Someone thought it was a good idea to send Thomas Friedman to Riyadh to interview Mohammed bin Salman, which means Rolling Stone’s Matt Taibbi is busy pounding out a satirical critique of Friedman’s piece at this very moment.
This being Friedman, the article (for the New York Times) is awful. For one thing, Friedman cannot write – hopefully you know that. Here’s an example from the MbS piece:
M.B.S. spoke in English, while his brother, Prince Khalid, the new Saudi ambassador to the U.S., and several senior ministers shared different lamb dishes and spiced the conversation.
That’s classic Thomas Friedman. You know what he’s driving at, but it doesn’t make any sense. He’s trying to use the lamb dishes as a metaphor for conversation “spicing” and it falls flatter than the world Friedman imagines he lives in.
But even if you can get past Friedman’s haplessness, the MbS interview is a fluff piece – plain and simple. He leaves little doubt about that, when he starts off with this:
I never thought I’d live long enough to write this sentence: The most significant reform process underway anywhere in the Middle East today is in Saudi Arabia. Yes, you read that right.
Unlike the other Arab Springs – all of which emerged bottom up and failed miserably, except in Tunisia – this one is led from the top down by the country’s 32-year-old crown prince, Mohammed bin Salman, and, if it succeeds, it will not only change the character of Saudi Arabia but the tone and tenor of Islam across the globe. Only a fool would predict its success – but only a fool would not root for it.
Again, it’s hard to get past Friedman’s laughable pretensions to profundity, but those passages leave little doubt as to whether he’s going to make any effort whatsoever to honestly assess MbS’ power grab.
And he doesn’t.
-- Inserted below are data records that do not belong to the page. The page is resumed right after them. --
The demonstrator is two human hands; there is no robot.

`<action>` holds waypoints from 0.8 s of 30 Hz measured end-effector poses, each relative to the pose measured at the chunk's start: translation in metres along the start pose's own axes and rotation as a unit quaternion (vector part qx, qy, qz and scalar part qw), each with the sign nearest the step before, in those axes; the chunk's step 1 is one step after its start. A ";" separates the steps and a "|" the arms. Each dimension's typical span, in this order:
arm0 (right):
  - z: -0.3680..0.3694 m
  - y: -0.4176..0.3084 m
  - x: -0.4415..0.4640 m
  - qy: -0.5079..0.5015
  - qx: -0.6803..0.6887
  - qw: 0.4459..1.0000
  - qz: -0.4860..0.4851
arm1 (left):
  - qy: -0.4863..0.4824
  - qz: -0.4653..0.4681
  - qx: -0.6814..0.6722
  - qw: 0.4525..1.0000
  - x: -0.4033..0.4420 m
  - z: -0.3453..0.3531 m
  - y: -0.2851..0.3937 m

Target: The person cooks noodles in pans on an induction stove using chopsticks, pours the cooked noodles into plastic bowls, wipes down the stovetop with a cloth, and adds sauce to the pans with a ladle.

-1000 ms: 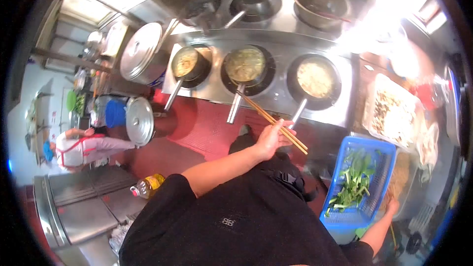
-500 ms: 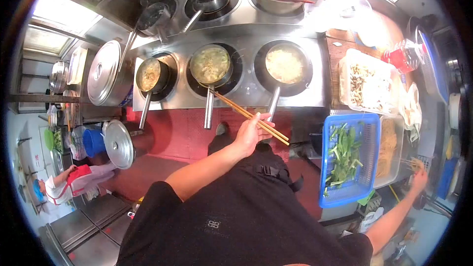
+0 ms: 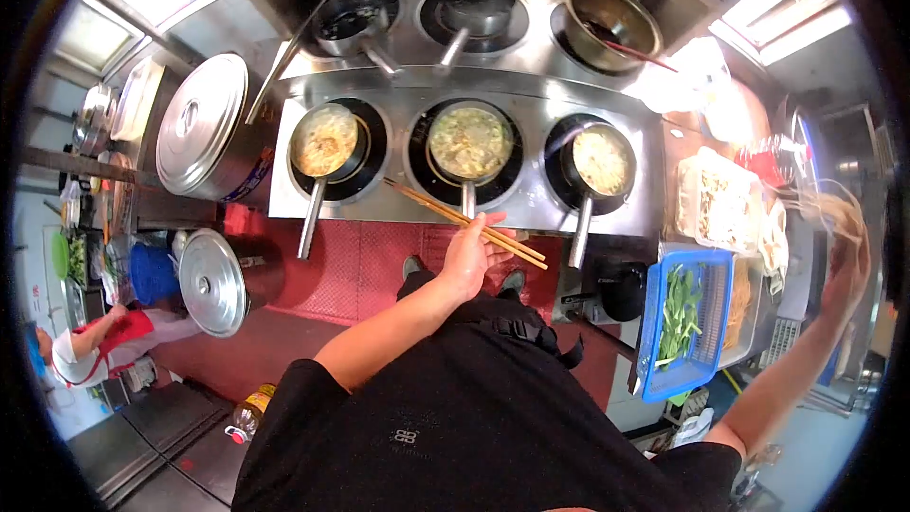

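Observation:
My left hand (image 3: 469,258) is closed around a pair of long wooden chopsticks (image 3: 425,201), held in front of the stove. Their far ends are near the handle of the middle saucepan (image 3: 470,144), full of cloudy broth and food. Similar contents fill the left saucepan (image 3: 325,144) and the right saucepan (image 3: 599,161). At far right, my right hand (image 3: 846,232) is raised and smeared by motion. Pale strands of noodles (image 3: 817,207) trail from it, near a clear tub of chopped mushroom-like pieces (image 3: 716,197). The individual fingers cannot be made out.
A blue basket (image 3: 716,322) with leafy greens (image 3: 679,318) stands at right, beside a container of noodles (image 3: 738,308). More pans and a metal bowl (image 3: 616,14) occupy the back burners. Large lidded pots (image 3: 210,283) stand at left. A person in a red apron (image 3: 118,337) is farther left.
My right hand has swung up and away from the noodle container with the noodles. My left hand still grips the chopsticks. The view has shifted, putting the saucepans farther right.

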State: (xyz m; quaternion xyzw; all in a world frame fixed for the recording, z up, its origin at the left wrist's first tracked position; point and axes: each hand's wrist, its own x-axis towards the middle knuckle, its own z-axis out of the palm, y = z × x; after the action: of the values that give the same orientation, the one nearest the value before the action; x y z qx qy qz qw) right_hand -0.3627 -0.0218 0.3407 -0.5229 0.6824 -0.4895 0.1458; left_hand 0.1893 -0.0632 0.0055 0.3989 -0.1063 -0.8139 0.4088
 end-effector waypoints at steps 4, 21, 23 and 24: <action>0.191 -0.088 0.006 -0.015 -0.003 1.000 -0.012 | 0.050 0.010 -0.030 0.998 -0.013 -0.043 0.039; 0.796 -0.148 -0.131 -0.484 0.108 0.866 0.071 | 0.166 0.135 -0.209 0.954 -0.097 -0.195 0.128; 0.831 -0.112 -0.159 -0.481 0.077 0.869 0.090 | 0.165 0.148 -0.209 0.952 -0.096 -0.214 0.128; 0.831 -0.104 -0.175 -0.484 0.038 0.869 0.094 | 0.165 0.157 -0.205 0.952 -0.100 -0.220 0.129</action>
State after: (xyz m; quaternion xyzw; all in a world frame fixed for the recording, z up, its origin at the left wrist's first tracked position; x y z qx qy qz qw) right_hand 0.3595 -0.2979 -0.0260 -0.6218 0.5534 -0.1844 0.5226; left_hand 0.4611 -0.0371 -0.0194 0.4135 0.0702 -0.6669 0.6160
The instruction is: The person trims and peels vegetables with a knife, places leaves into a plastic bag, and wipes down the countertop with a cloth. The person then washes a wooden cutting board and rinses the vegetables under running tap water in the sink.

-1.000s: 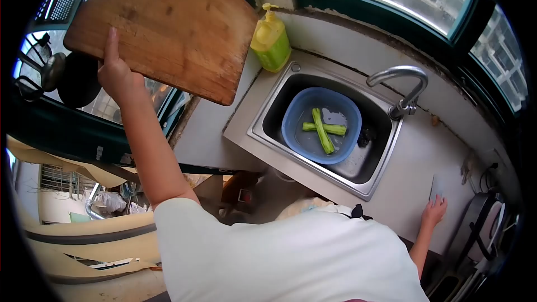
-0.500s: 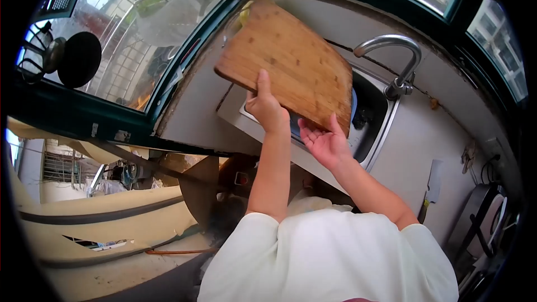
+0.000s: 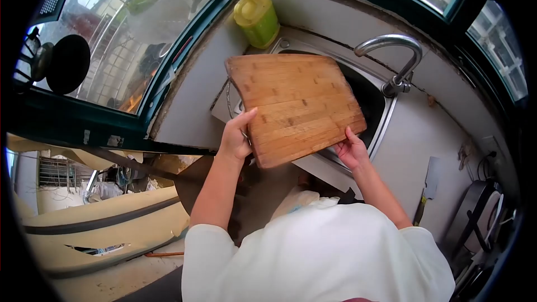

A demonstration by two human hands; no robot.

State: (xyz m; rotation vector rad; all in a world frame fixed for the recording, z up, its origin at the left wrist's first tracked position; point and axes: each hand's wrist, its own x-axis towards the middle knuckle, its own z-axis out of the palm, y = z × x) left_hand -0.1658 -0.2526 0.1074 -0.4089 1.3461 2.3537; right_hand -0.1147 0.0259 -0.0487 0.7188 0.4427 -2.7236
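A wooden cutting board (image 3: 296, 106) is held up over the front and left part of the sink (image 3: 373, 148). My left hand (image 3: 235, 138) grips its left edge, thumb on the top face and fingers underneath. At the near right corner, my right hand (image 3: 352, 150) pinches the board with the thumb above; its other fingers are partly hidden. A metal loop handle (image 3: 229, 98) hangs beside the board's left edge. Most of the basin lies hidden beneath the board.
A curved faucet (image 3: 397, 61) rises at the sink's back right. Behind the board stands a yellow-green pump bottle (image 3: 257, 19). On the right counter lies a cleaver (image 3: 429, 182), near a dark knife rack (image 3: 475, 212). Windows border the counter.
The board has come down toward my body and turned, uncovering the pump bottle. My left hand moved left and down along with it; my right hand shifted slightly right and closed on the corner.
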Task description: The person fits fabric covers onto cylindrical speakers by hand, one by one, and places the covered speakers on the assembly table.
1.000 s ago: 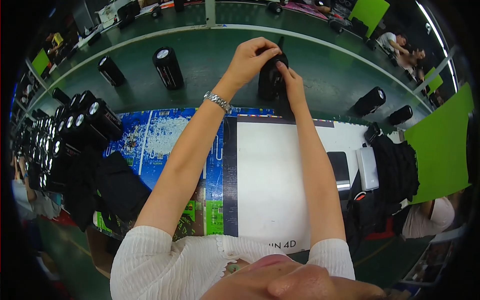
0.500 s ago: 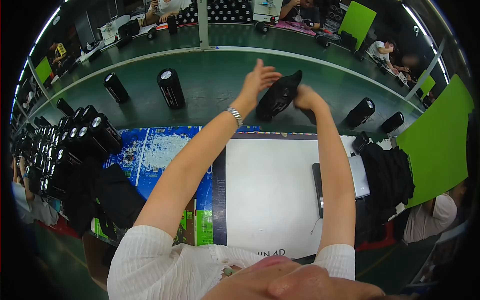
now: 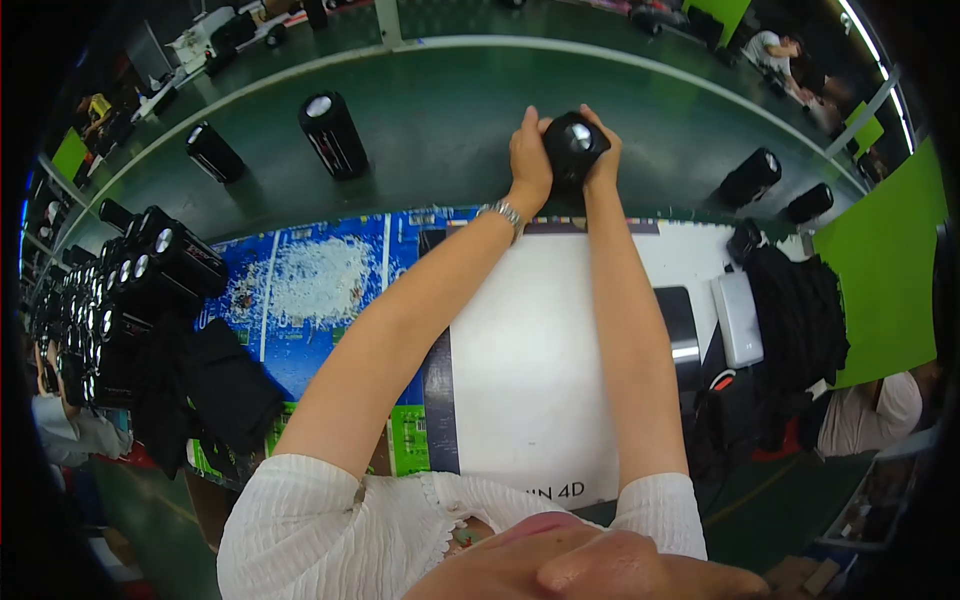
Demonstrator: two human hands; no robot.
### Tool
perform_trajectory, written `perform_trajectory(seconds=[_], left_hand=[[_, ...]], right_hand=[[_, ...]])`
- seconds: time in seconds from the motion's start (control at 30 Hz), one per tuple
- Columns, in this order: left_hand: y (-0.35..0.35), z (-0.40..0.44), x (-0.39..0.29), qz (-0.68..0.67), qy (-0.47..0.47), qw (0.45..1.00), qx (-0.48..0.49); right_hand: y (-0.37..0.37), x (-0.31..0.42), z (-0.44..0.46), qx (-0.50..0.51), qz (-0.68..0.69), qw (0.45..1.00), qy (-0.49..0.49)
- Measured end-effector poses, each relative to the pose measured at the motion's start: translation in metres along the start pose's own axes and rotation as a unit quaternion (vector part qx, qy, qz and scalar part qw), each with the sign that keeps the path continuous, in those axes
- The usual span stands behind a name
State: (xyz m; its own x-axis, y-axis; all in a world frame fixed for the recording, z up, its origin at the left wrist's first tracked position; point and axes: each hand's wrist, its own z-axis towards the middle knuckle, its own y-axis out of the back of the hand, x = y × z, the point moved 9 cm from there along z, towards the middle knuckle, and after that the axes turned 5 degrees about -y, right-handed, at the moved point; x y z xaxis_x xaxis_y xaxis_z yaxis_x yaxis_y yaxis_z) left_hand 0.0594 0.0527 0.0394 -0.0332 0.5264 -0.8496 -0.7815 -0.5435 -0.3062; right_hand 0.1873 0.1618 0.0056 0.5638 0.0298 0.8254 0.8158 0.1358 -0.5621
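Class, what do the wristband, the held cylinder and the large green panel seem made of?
Wristband: probably polished metal; silvery links glint.
Held cylinder: perhaps plastic, glossy; bright patch on its black end.
Green panel: plastic or card, uncertain; matt, evenly coloured, no strong glints.

The left hand point(image 3: 530, 160) and right hand point(image 3: 604, 152) clasp a cylinder point(image 3: 574, 165) from either side. Left of the grip stands another cylinder point(image 3: 335, 138); nearer the body than the grip lies a white board point(image 3: 530, 360).
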Motion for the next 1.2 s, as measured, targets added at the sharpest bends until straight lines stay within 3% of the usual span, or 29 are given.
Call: perform_trajectory(seconds=[0.03,0.07,0.13,0.2,0.3,0.4,0.43,0.57,0.67,0.7,0.73,0.8,0.87,0.93,1.0,1.03,1.1,1.2], left_hand=[[-0.003,0.004,0.018,0.051,0.016,0.999,-0.009],[-0.004,0.007,0.033,0.103,0.030,0.994,-0.017],[-0.002,0.007,0.039,0.099,0.085,0.991,-0.022],[0.006,0.008,0.042,0.085,0.123,0.987,-0.057],[0.002,0.006,0.032,0.122,0.111,0.985,-0.049],[-0.004,0.008,0.035,0.174,0.100,0.980,-0.019],[-0.006,0.009,0.040,0.180,0.095,0.979,-0.005],[-0.020,0.006,0.040,0.237,0.088,0.964,0.084],[-0.009,0.010,0.058,0.148,0.108,0.979,0.089],[-0.003,0.009,0.053,0.043,0.192,0.974,0.108],[0.013,0.011,0.027,0.050,0.175,0.976,0.118],[0.047,0.013,-0.026,0.063,0.136,0.979,0.136],[0.084,0.014,-0.066,0.098,0.121,0.975,0.156],[0.117,0.019,-0.101,0.116,0.105,0.975,0.158],[0.146,0.017,-0.126,0.120,0.104,0.975,0.153],[0.149,0.015,-0.146,0.124,0.084,0.975,0.164],[0.140,0.009,-0.175,0.121,0.043,0.974,0.188],[0.110,-0.005,-0.187,0.064,0.067,0.961,0.260]], right_hand=[[0.037,-0.010,0.009,-0.107,-0.183,0.977,0.020],[0.063,-0.012,0.009,-0.203,-0.360,0.910,0.037],[0.035,0.021,-0.016,-0.215,-0.439,0.869,0.075],[0.036,0.023,-0.016,-0.252,-0.413,0.870,0.096],[0.023,0.035,-0.027,-0.187,-0.207,0.956,0.093],[-0.025,0.079,-0.050,-0.040,-0.106,0.976,0.183],[-0.030,0.081,-0.055,-0.045,-0.193,0.959,0.200],[-0.004,0.066,-0.046,-0.069,-0.173,0.954,0.234],[-0.003,0.069,-0.046,-0.081,-0.211,0.934,0.276],[-0.005,0.074,-0.053,-0.086,-0.199,0.944,0.248],[0.000,0.072,-0.049,-0.087,-0.175,0.957,0.216],[0.021,0.068,-0.038,-0.141,-0.335,0.923,0.123],[0.010,0.117,-0.066,-0.200,-0.285,0.885,0.309],[0.025,0.164,-0.087,-0.309,-0.177,0.836,0.417],[0.026,0.200,-0.096,-0.330,-0.050,0.860,0.385],[-0.004,0.202,-0.086,-0.232,0.007,0.914,0.334],[-0.061,0.193,-0.090,-0.046,0.114,0.969,0.214],[-0.174,0.126,-0.130,0.138,0.000,0.990,-0.040]])
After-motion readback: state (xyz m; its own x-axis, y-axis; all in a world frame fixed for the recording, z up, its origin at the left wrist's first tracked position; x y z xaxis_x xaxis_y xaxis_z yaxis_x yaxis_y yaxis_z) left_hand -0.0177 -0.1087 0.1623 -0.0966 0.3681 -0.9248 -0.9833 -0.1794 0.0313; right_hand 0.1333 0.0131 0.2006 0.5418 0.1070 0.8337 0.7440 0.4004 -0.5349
Friedman flew all the way to Riyadh and basically asked MbS this: “Is this really an anti-corruption drive?”
For his part, the Crown Prince told Friedman the idea that the purge is a thinly-veiled attempt to consolidate power is “ludicrous.” As far as I can tell Friedman didn’t push back very hard.
At one point, Friedman pulls a Wilbur Ross – who earlier this year marveled at how, when he accompanied Trump to the Kingdom, there “was not a single hint of a protester anywhere” – writing this:
One thing I know for sure: Not a single Saudi I spoke to here over three days expressed anything other than effusive support for this anticorruption drive. The Saudi silent majority is clearly fed up with the injustice of so many princes and billionaires ripping off their country. While foreigners, like me, were inquiring about the legal framework for this operation, the mood among Saudis I spoke with was: “Just turn them all upside down, shake the money out of their pockets and don’t stop shaking them until it’s all out!”
Forgive me Thomas, but what the fuck do you expect them to say? For one thing, they’re not going to criticize the Crown Prince and for another thing, you’re effectively asking them if they enjoy being ripped off by the people MbS is shaking down. So you’re giving them a double out: they can pledge their fealty to the Crown Prince and do so by admitting they don’t like corruption. And incidentally, some reports suggest that MbS is quite literally “turning them all upside down [and] shaking the money out of their pockets.”
But then it gets really absurd. When Friedman finally gets around to talking about the most important issue of them all – MbS and foreign policy – he tells readers this:
On foreign policy, M.B.S. would not discuss the strange goings on with Prime Minister Saad Hariri of Lebanon coming to Saudi Arabia and announcing his resignation, seemingly under Saudi pressure, and now returning to Beirut and rescinding that resignation.
Well fuck me, Friedman, that’s literally the most important thing and you can’t get him to talk about it?!
But he did manage to extract some over-the-top praise for Donald Trump and some equally bombastic criticism for Khamenei.
[MbS] praised President Trump as “the right person at the right time.”
And on Khamenei:
Iran’s “supreme leader is the new Hitler of the Middle East,” said M.B.S. “But we learned from Europe that appeasement doesn’t work. We don’t want the new Hitler in Iran to repeat what happened in Europe in the Middle East.”
Finally, MbS was kind enough to explain why he’s in such a goddamn hurry and although Friedman presents it as some kind of revelation, it’s the same reason the rest of us are in a hurry. Namely because everyone dies one day:
“Because,” said M.B.S., “I fear that the day I die I am going to die without accomplishing what I have in my mind. Life is too short and a lot of things can happen, and I am really keen to see it with my own eyes – and that is why I am in a hurry.”
So there you go. Thomas Friedman flew halfway around the world to learn that MbS is not engaged in a historic power grab, is serious about corruption, thinks Trump is great, thinks Khamenei is “Hitler”, and is in a hurry because he understands that he will eventually die.
It’s a good thing “the world is flat” or that would have been a long trip for nothing.